Der Name Charles Darwin ist im öffentlichen Bewusstsein untrennbar mit der Theorie vom Überlebenskampf der Arten verbunden. Wenig bekannt ist, von welchen Skrupeln die Ausbildung dieses Prinzips begleitet war. Dies gilt auch für das Baummodell der Evolution, das die Vorstellungen von der Entwicklung der Arten beherrscht und allzugut in sozialdarwinistische Vorstellungen des 19. Jahrhunderts passt.
Für Darwin war dieses Baummodell jedoch nur eine Möglichkeit, den Evolutionsprozeß bildlich darzustellen. Zu seinen Alternativen gehörte die Koralle als Symbol der gesamten Naturentwicklung.
Bredekamp rekonstruiert die Bedeutungsgeschichte der Koralle, und zeigt, wie Darwin dieses traditionelle Symbol in seine Überlegungen eingeflochten hat: als Modell einer Evolution, die anarchisch in alle Richtungen wächst und nicht – wie beim Baummodell – den Menschen als Krönung der Entwicklung sieht.

Horst Bredekamp

© Barbara Herrenkind

Horst Bredekamp

Horst Bredekamp, geboren 1947 in Kiel, studierte Kunstgeschichte an der Universität Marburg. Nach seiner Promotion 1974 absolvierte er zunächst ein Volontariat am Frankfurter Liebighaus, bevor er ans kunsthistorische Institut der Hamburger Universität wechselte. 1992 war er zu Gast am Wissenschaftskolleg Berlin, und seit 1993 ist er Professor für Kunstgeschichte an der Berliner Humboldt-Universität. Gastaufenthalte führten ihn nach Princeton und ans Getty Center in Los Angeles sowie nach Budapest. 2005 hatte er die Gadamer-Professur an der Ruprecht-Karls-Universität Heidelberg inne.Bredekamp, der sich in seinen zahlreichen Studien unter anderem der Renaissance sowie den Neuen Medien widmet, wurde 2014 in den Orden ›Pour le mérite‹ aufgenommen, 2000 mit dem Sigmund-Freud-Preis für wissenschaftliche Prosa der Deutschen Akademie für Sprache und Dichtung ausgezeichnet, 2005 mit dem Aby-M.-Warburg-Preis der Stadt Hamburg, 2006 mit dem Max-Planck-Forschungspreis sowie 2017 mit dem Schillerpreis der Stadt Marbach.

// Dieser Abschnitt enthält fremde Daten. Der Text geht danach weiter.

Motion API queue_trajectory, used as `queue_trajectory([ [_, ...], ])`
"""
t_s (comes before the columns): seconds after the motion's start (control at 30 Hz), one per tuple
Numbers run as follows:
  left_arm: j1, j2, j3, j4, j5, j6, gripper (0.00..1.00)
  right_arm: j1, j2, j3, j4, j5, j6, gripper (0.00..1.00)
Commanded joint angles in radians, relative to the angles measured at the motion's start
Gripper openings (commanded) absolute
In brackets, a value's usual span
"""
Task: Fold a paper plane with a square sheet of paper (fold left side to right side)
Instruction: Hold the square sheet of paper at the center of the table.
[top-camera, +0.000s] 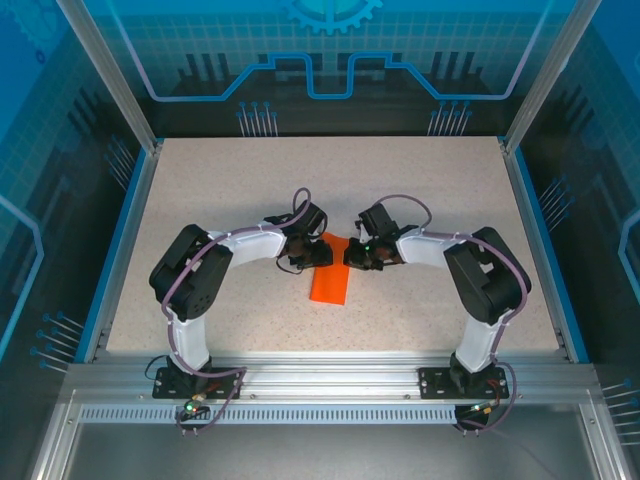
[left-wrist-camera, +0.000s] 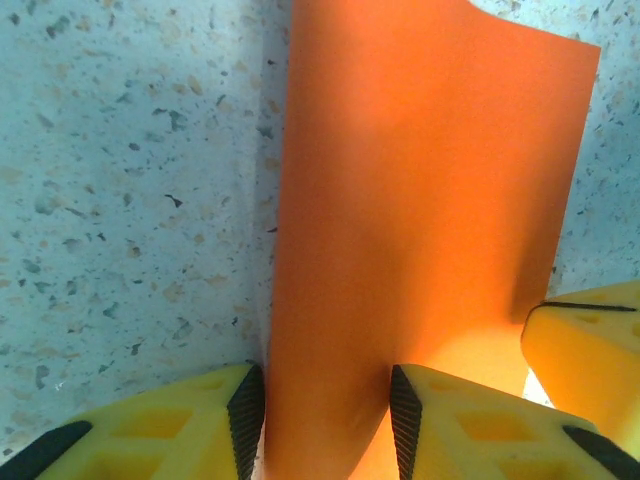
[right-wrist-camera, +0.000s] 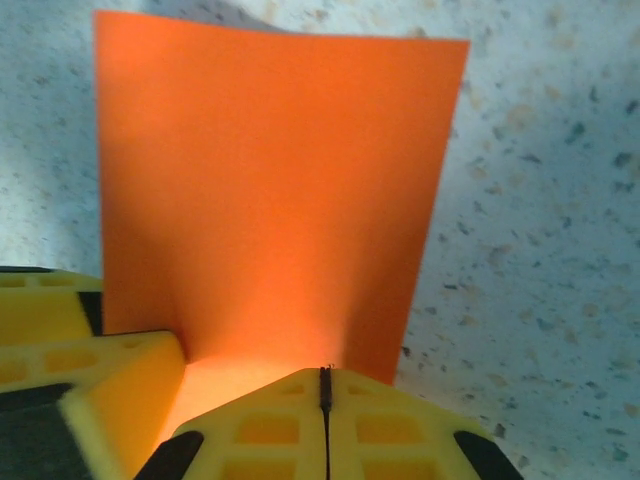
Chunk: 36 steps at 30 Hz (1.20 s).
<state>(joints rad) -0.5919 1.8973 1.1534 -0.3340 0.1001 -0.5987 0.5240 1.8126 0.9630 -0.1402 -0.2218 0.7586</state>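
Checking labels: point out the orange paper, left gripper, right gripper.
orange paper (top-camera: 330, 285): top view, lower half.
left gripper (left-wrist-camera: 322, 400): left wrist view, between fingertips.
right gripper (right-wrist-camera: 325, 385): right wrist view, closed fingertip seam.

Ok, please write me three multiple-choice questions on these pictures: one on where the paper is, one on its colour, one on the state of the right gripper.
1. Where on the table does the paper lie?
A. at the far left corner
B. near the middle, between the left gripper and the right gripper
C. off the table
2. What colour is the paper?
A. white
B. blue
C. orange
3. How do the right gripper's fingers stand?
A. closed together
B. wide apart
C. crossed
Answers: 1 B, the top view shows it between the two arms' tips; 2 C, bright orange in every view; 3 A, a thin dark line is all that parts them.
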Motion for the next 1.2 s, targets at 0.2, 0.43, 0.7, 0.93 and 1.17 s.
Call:
queue_trajectory([
  [0.2,-0.024,0.024,-0.004,-0.009,0.013,0.018,0.44,0.017,0.061,0.032,-0.131,0.028,0.017,0.06],
  [0.43,-0.017,-0.136,0.020,-0.093,-0.094,0.084,0.58,0.015,0.079,0.035,-0.170,0.042,0.016,0.06],
  [0.7,-0.014,-0.245,-0.017,-0.054,-0.021,0.084,0.58,0.015,0.090,0.036,-0.174,0.041,0.018,0.06],
  [0.93,-0.010,-0.147,-0.025,0.062,0.217,0.056,0.26,0.017,0.094,0.037,-0.177,0.039,0.015,0.06],
  [1.17,0.003,-0.042,-0.009,0.057,0.233,0.046,0.14,0.016,0.096,0.041,-0.183,0.038,0.014,0.06],
])
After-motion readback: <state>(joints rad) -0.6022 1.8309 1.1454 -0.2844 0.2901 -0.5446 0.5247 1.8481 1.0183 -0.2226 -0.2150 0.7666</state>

»Ein geistesgeschichtliches Jongleurstück.« Der Spiegel

Pressestimmen

»Wieder einmal hat sich der Bildforscher Horst Bredekamp eines scheinbar marginalen, weil piktoralen Erbes eines großen Wissenschaftlers angenommen. Und wieder gelingt es Bredekamp, dem bildlichen Denken zu seinem Recht gegenüber der Sprache zu verhelfen: In Darwins Zeichnungen deckt er nichts Geringeres als eine neue Facette der Evolutionstheorie auf, in Form eines Darwinschen Widerspruchs, der bis heute ein riesiges Missverständnis prägt: Darwins allbekannte Metapher für die Entwicklung der Arten, der ‚Baum des Lebens’, ist falsch. Es handelt sich rechterdings um eine ‚Koralle des Lebens’. Doch die will erst einmal freigeholzt sein.

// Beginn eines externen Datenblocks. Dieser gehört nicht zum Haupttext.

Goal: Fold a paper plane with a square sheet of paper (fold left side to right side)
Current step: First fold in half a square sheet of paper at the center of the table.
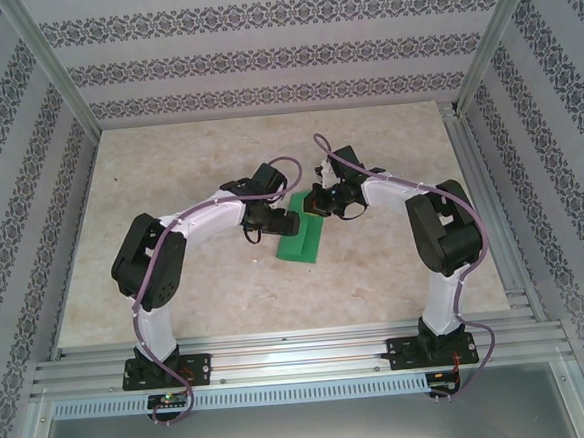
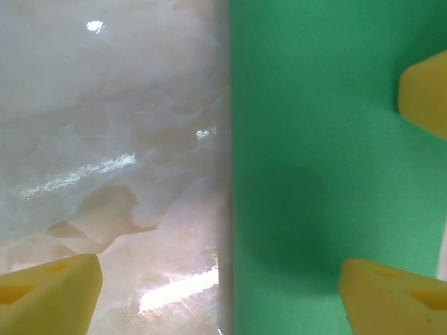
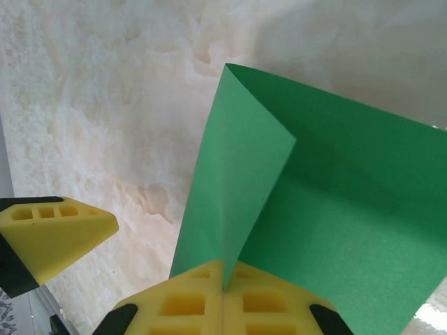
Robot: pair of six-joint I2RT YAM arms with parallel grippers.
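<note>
- The marble table point(image 1: 175, 267) carries everything; the square sheet of paper point(image 1: 302, 241) lies near its middle, between the two arms.
- We judge the sheet part-folded: in the right wrist view a flap stands up from it along a sharp slanting crease (the rest lies flat); so the left-to-right fold is in hand, not finished.
- The right gripper point(image 3: 223, 289) has its pads closed together on that flap's lower edge; next it must carry the edge across to meet the far side squarely.
- The left gripper point(image 2: 220, 293) is spread wide, one finger over bare table, the other over green; we expect it to press the crease.
</note>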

... Nie hat Darwin die Bedeutung der Koralle verbalisiert, nur zeichnerisch hat er sie erfaßt und fortgedacht. Daß Bredekamp dem schweifenden Denken der Bilder ihren Raum läßt, gehört zum berückenden Wesen dieser knappen, enorm gehaltvollen Studie.«

Wilhelm Trapp, Die Zeit

»In dem ebenso schmalen wie kenntnis- und gedankenreichen Band Darwins Korallen zeigt der Berliner Kunsthistoriker Horst Bredekamp, wie Charles Darwin sein großer Durchbruch gelang.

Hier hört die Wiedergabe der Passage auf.